- Task description -
Take the lines below between the one holding "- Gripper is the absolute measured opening" and the one holding "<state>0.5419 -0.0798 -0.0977", inclusive, and copy them exactly. Add nothing.

- Data to examine -
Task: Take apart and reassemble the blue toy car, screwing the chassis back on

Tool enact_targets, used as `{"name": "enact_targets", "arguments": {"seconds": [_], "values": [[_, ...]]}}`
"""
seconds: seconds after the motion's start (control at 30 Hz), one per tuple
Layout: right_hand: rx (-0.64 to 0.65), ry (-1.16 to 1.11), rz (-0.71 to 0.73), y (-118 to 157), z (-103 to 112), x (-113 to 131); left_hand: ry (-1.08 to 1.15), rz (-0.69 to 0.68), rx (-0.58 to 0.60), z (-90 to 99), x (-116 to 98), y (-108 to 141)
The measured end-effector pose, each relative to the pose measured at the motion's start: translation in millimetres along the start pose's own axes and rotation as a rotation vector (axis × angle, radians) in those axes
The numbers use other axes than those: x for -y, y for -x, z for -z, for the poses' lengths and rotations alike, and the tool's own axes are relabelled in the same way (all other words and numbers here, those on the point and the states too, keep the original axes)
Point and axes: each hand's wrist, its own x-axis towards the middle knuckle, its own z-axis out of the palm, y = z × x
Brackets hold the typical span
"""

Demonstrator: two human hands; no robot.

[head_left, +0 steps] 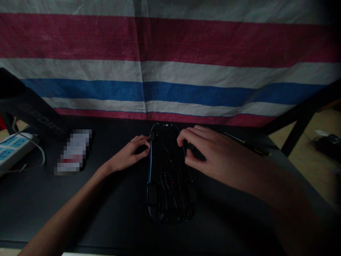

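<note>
Both hands at the dark toy car (169,170), which lies underside up on the black tabletop (112,217).
From my remote post I see my left hand (135,149) at the car's left edge, fingers slightly bent and their tips against its side; whether they grip it or merely rest there, I can't tell. My right hand (213,149) is over the car's right edge, thumb and forefinger curled and parted; I can't make out whether it holds anything. Beyond the right hand from the car, I see a slim tool (236,138). Well left of the car I have a pixelated item (73,153) and, farther out, a power strip (13,147). Behind the car hangs a striped sheet (170,42).
</note>
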Motion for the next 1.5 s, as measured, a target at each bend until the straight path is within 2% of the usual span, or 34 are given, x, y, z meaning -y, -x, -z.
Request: {"name": "enact_targets", "arguments": {"seconds": [0.2, 0.43, 0.53, 0.77, 0.97, 1.1, 1.2, 1.37, 1.5], "values": [[0.023, 0.041, -0.104, -5.0, 1.9, 6.6, -0.006, 0.014, 0.010, 0.5, 2.4, 1.3], [0.100, -0.176, -0.092, -5.1, 6.3, -1.6, -0.021, 0.022, 0.015, 0.8, 6.3, 3.4], [0.118, -0.196, -0.082, -4.3, 9.5, -0.3, -0.012, 0.020, 0.015, 1.4, 5.5, 4.0], [0.117, -0.038, -0.146, -4.6, 10.3, -5.3, -0.007, -0.011, 0.023, 1.2, 5.4, 4.9], [0.058, -0.072, -0.073, -0.8, 5.9, -12.3, -0.035, 0.007, 0.024, 0.6, 6.1, 5.0], [0.021, 0.003, -0.088, 0.5, 7.0, -11.7, -0.031, -0.002, 0.017, 0.8, 3.4, 4.2], [0.028, 0.051, -0.113, 0.7, 7.2, -13.3, -0.035, 0.007, 0.021, 0.7, 2.3, 3.8], [0.016, 0.018, -0.033, 1.0, 6.5, -13.8, -0.039, -0.006, 0.013, -0.5, 5.2, 3.4], [0.037, 0.044, -0.063, 1.5, 7.2, -9.4, -0.027, -0.029, 0.015, -0.8, 6.0, 2.7]]}}
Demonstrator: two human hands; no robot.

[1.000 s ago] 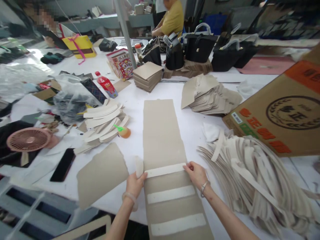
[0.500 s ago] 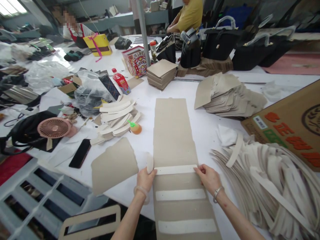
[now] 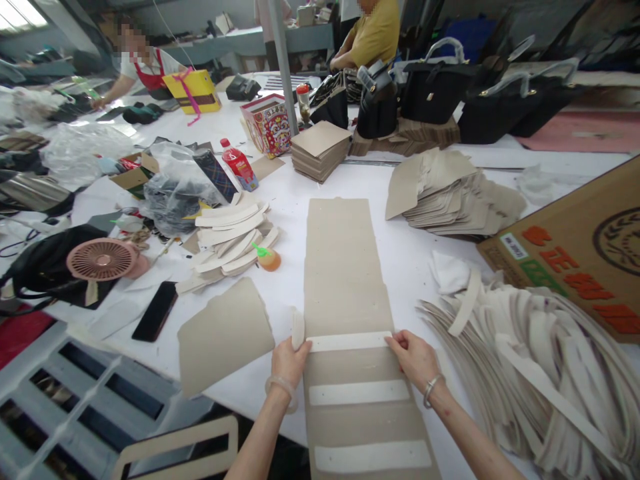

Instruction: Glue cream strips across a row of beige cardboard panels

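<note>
A long grey-beige cardboard panel (image 3: 344, 267) lies on the white-topped table (image 3: 280, 307), its near end running out of view at the bottom edge. Two flat white strips (image 3: 359, 393) (image 3: 373, 457) lie across its lower part, and a third white strip (image 3: 349, 342) lies above them, roughly parallel. The left hand (image 3: 289, 363) has thumb and finger closed at the third strip's left end and also grips a few pale loose pieces (image 3: 298, 327); the right hand (image 3: 416, 360) pinches its right end. The first two look laid in place, the third apparently being lined up; the panel's far half bears no strip.

A separate grey-beige board (image 3: 225, 333) and a pile of curved off-white strips (image 3: 233, 233) lie to the left, a heap of long pale strips (image 3: 535, 373) to the right.

On the brown cardboard box (image 3: 505, 270), large orange-red characters include a legible "正"; its white label is too small to read. The red-labelled plastic bottle (image 3: 239, 167) and red patterned carton (image 3: 275, 127) carry print that cannot be made out
</note>
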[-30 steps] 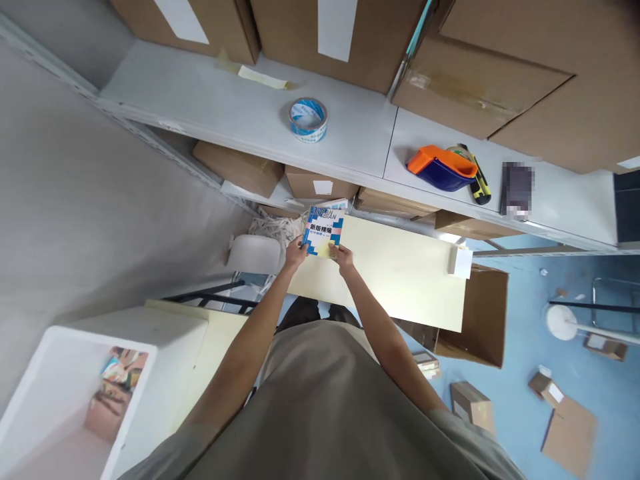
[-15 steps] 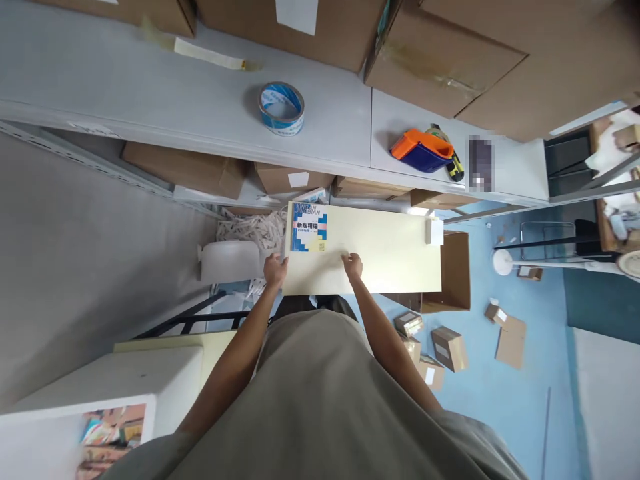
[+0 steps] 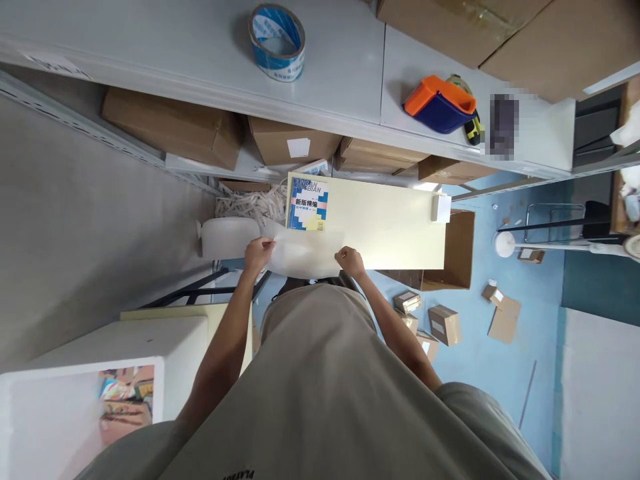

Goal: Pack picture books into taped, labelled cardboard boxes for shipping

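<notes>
A thin translucent sheet [image 3: 306, 255] stretches between my two hands over the near left part of the cream tabletop [image 3: 390, 223]. My left hand [image 3: 259, 255] pinches its left end, just beyond the table's left edge. My right hand [image 3: 351, 261] has its fingers closed at the sheet's right end, above the tabletop. Behind the sheet, a blue, white and yellow book [image 3: 307, 205] lies flat at the table's left end. The sheet's far edge runs close to the book's near edge; whether they touch I cannot tell.
A small white block [image 3: 441, 208] sits at the table's right end, beside an open cardboard box [image 3: 461, 250]. The grey shelf [image 3: 340, 73] beyond holds a tape roll [image 3: 278, 43] and an orange-blue tape dispenser [image 3: 439, 103]. A white stool [image 3: 230, 238] stands left.
The translucent sheet now shows, lifted between my hands. My left hand has moved left, away from the table edge. The view has tilted, so the shelf sits higher in frame.
</notes>
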A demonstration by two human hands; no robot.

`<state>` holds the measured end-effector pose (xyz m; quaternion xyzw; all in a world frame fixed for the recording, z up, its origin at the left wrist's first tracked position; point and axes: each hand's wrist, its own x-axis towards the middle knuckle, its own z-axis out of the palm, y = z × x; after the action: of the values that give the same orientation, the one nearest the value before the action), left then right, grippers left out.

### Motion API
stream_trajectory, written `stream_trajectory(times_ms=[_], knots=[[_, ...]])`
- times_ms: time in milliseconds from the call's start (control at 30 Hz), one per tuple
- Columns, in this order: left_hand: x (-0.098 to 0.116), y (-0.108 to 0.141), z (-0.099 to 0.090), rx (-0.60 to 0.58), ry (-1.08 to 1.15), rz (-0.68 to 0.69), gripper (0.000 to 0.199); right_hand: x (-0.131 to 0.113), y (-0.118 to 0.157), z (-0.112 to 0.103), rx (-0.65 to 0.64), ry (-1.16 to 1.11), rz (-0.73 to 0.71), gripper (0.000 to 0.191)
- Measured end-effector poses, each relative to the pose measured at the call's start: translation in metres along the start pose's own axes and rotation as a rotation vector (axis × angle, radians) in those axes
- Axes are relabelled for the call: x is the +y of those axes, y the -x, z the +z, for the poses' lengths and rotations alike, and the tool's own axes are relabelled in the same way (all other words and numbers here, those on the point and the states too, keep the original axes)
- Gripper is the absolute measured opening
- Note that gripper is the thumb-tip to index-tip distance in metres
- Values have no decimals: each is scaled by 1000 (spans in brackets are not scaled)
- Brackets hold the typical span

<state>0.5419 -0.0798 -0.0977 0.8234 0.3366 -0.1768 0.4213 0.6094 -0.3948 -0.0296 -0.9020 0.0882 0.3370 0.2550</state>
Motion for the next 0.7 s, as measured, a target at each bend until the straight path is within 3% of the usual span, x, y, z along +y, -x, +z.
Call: stream_trajectory(times_ms=[167, 367, 467, 567, 700], knots=[[10, 15, -37, 61, 232, 171, 30, -17, 29, -46, 127, -255, -309, 14], [43, 41, -49, 126, 302, 229, 30, -18, 43, -107, 77, -486, -424, 23], [73, 67, -44, 174, 347, 238, 36, -3, 46, -137, 50, -576, -435, 28], [118, 102, -33, 194, 393, 267, 38, 24, 48, -178, 31, -673, -439, 31], [196, 145, 11, 183, 445, 329, 34, 83, 42, -248, 100, -748, -425, 28]])
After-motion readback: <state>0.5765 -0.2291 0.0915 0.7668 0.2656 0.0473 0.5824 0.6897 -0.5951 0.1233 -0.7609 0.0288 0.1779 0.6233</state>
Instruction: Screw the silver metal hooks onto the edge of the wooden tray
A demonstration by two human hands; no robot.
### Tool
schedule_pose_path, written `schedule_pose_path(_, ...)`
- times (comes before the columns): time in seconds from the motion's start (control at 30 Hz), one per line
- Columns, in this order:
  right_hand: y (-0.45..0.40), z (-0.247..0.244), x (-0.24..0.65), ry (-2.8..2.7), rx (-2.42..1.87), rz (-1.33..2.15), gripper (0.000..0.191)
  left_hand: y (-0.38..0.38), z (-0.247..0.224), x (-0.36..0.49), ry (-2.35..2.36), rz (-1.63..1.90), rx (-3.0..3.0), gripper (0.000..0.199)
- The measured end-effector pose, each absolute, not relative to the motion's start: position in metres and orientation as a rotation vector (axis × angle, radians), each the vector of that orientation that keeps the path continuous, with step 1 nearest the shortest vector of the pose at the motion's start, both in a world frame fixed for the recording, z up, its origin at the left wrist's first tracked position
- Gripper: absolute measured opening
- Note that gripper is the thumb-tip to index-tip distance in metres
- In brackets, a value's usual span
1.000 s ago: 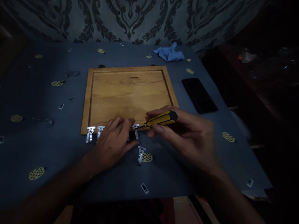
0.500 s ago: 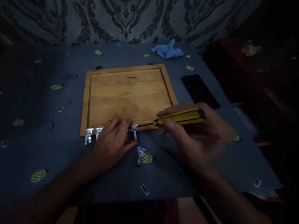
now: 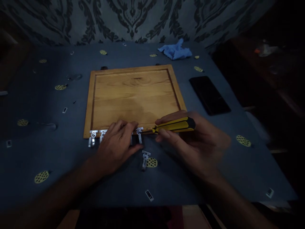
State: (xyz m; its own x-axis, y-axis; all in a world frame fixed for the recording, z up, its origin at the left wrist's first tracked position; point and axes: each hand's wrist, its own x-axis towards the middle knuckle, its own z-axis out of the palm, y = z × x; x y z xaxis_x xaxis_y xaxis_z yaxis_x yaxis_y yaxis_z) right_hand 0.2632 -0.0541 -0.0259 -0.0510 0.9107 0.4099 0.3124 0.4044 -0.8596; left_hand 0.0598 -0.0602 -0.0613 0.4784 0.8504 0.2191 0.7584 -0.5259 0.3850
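Observation:
A framed wooden board [image 3: 135, 95] lies on the blue patterned cloth, with several metal hooks along its near edge. My left hand [image 3: 118, 140] rests over the middle hooks, its fingers closed against the edge; what they grip is hidden. Just right of those fingers, a metal hook [image 3: 139, 135] sits at the board's edge. My right hand [image 3: 195, 140] holds a yellow and black screwdriver [image 3: 176, 125], whose shaft points left at this hook. Below it, a loose metal hook [image 3: 145, 160] lies on the cloth.
A black phone [image 3: 209, 95] lies right of the board. Behind it is a crumpled blue cloth [image 3: 175, 50]. A clear curved item [image 3: 47, 126] lies at the left. A patterned curtain [image 3: 133, 22] hangs along the back.
The screwdriver and my right hand have moved left and slightly down, bringing the handle closer to the hook. My left hand keeps its place on the hooks. The whole view has shifted slightly.

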Motion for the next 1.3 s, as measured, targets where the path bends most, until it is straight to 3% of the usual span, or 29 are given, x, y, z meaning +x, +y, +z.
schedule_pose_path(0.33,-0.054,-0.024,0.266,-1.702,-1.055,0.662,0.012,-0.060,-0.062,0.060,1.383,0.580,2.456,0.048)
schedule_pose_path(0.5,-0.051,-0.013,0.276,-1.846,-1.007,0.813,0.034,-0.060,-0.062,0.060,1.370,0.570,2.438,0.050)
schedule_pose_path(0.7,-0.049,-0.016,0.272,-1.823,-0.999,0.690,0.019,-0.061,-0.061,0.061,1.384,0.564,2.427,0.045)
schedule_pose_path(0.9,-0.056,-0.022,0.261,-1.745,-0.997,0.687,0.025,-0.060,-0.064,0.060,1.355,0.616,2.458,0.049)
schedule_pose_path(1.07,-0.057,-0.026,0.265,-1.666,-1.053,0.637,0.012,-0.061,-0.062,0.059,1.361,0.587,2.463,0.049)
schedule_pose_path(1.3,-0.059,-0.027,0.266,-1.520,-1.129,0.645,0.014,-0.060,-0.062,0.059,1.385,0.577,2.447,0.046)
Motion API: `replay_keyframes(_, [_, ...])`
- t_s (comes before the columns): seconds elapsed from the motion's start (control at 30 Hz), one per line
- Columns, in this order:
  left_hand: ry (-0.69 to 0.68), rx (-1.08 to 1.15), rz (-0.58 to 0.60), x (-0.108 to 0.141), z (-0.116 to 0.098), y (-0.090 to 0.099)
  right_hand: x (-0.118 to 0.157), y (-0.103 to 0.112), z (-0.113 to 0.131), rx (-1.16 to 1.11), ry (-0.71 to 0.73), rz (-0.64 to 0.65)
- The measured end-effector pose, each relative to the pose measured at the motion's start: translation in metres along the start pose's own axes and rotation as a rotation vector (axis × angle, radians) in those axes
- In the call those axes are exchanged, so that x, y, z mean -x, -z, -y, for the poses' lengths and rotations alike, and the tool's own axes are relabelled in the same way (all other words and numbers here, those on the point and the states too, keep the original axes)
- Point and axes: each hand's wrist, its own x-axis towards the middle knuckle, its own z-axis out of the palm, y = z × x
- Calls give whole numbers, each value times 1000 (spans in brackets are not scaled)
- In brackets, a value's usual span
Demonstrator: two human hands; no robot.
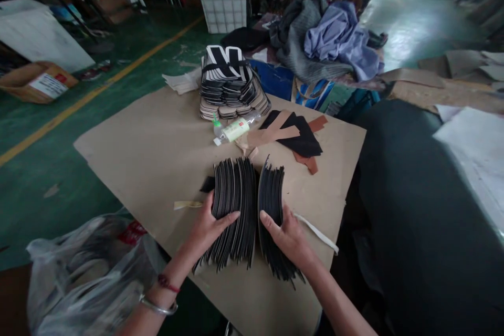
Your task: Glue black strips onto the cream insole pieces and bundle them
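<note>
Two bundles of thin, black-faced sheets stand on edge near the middle of a brown-covered worktop (137, 142), each gripped by a bare hand. The left hand (210, 220) grasps the larger bundle (236, 215), thumb across the upper edges and fingers at its outer side; the right hand (287, 231) grasps the smaller bundle (271, 199) the same way. Both bundles run lengthwise from near to far, and the narrow gap between them widens toward the person. The broadest bare stretch of worktop lies to the left, with narrower open strips to the right and in front. A white strip (318, 233) reaches the right edge. Beyond the bundles, a clear bottle (236, 130) lies on its side, its pale green label carrying a red mark and print too small to read. Black and brown scraps (301, 136) lie to its right, and a pile of shaped pieces (226, 84) sits by the far edge. On the green floor at left, a cardboard box (39, 81) bears a white label with a red patch, also unreadable.
</note>
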Motion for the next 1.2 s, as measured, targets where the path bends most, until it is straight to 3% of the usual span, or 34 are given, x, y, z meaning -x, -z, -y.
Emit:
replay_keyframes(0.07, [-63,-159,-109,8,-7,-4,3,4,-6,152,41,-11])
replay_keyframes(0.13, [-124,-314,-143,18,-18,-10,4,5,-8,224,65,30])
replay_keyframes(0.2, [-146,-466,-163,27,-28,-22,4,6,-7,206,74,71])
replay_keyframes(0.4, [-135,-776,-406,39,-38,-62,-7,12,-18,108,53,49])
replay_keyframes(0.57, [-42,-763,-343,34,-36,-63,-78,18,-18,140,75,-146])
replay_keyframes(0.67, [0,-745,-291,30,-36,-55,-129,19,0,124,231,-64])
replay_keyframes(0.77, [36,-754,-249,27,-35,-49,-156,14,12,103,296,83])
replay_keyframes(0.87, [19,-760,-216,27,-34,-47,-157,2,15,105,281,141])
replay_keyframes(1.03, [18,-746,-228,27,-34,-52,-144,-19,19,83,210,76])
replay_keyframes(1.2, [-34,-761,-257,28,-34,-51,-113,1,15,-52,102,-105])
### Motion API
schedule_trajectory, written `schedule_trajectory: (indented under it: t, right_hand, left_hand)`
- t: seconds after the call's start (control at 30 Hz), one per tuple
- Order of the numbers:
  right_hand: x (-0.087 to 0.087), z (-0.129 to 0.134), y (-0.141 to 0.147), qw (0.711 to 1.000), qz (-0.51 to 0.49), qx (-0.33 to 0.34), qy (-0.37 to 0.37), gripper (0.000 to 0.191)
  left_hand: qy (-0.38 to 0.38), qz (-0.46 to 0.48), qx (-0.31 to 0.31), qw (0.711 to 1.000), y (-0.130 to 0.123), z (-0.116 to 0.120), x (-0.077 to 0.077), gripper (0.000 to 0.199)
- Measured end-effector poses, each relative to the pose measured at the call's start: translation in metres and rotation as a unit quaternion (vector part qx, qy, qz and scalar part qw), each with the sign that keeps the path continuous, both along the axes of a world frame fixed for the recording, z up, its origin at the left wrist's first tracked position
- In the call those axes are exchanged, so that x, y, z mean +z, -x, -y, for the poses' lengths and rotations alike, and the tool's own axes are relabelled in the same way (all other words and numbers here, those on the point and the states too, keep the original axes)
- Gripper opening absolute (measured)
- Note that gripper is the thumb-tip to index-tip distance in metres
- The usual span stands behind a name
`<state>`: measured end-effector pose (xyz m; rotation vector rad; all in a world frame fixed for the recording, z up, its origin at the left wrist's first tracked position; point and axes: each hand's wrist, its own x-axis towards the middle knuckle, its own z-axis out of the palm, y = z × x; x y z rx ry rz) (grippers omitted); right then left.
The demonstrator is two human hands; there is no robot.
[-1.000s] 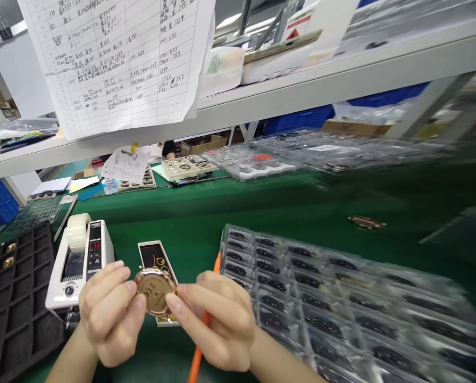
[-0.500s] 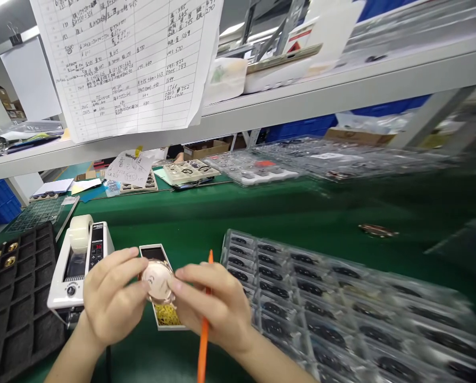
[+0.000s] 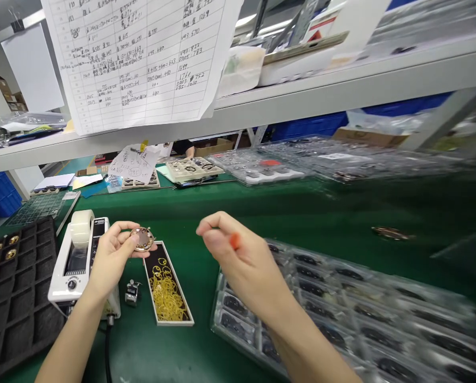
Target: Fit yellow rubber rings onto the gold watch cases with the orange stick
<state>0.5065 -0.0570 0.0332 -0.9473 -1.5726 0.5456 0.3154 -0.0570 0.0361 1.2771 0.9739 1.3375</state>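
Observation:
My left hand pinches a round rose-gold watch case by its edge, above the top end of a narrow white box. That box holds many thin yellow rings. My right hand is curled closed in the air, to the right of the watch case and apart from it. A blurred orange end of a slim stick-like tool pokes out of its fingers; the rest of the tool is hidden. A small metal tally counter stands below my left hand, beside the box.
A white tape dispenser and a black compartment tray with gold pieces stand at left. Clear trays of dark parts cover the right. A shelf with a hanging handwritten sheet crosses above. A person's arm shows behind.
My right hand has left the watch case and moved up and right, the orange tool with it. My left hand has moved slightly up and left; the case now shows its other side.

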Motion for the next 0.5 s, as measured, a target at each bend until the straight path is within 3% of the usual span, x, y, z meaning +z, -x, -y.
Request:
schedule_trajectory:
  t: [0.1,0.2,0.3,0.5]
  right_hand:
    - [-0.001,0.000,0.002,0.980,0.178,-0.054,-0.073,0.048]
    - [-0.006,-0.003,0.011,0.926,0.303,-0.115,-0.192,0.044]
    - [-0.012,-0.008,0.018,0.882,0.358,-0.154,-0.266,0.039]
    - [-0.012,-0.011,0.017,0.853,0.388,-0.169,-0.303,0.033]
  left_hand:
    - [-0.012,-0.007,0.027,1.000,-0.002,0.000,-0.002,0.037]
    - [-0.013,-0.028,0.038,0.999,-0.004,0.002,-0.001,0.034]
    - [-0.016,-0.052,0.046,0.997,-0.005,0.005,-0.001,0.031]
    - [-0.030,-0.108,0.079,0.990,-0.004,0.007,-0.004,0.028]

- Answer to the problem -
- Gripper is the absolute measured opening
- Note that gripper is the thumb-tip to index-tip distance in metres
- Values have no decimals: each is scaled by 1000 (spans in brackets are not scaled)
- Brackets hold the typical span

<state>0.5419 -0.0798 -0.0977 0.8234 0.3366 -0.1768 0.4213 0.6094 -0.3948 -0.0296 -0.9020 0.0882 0.3370 0.2550</state>

No further output remains.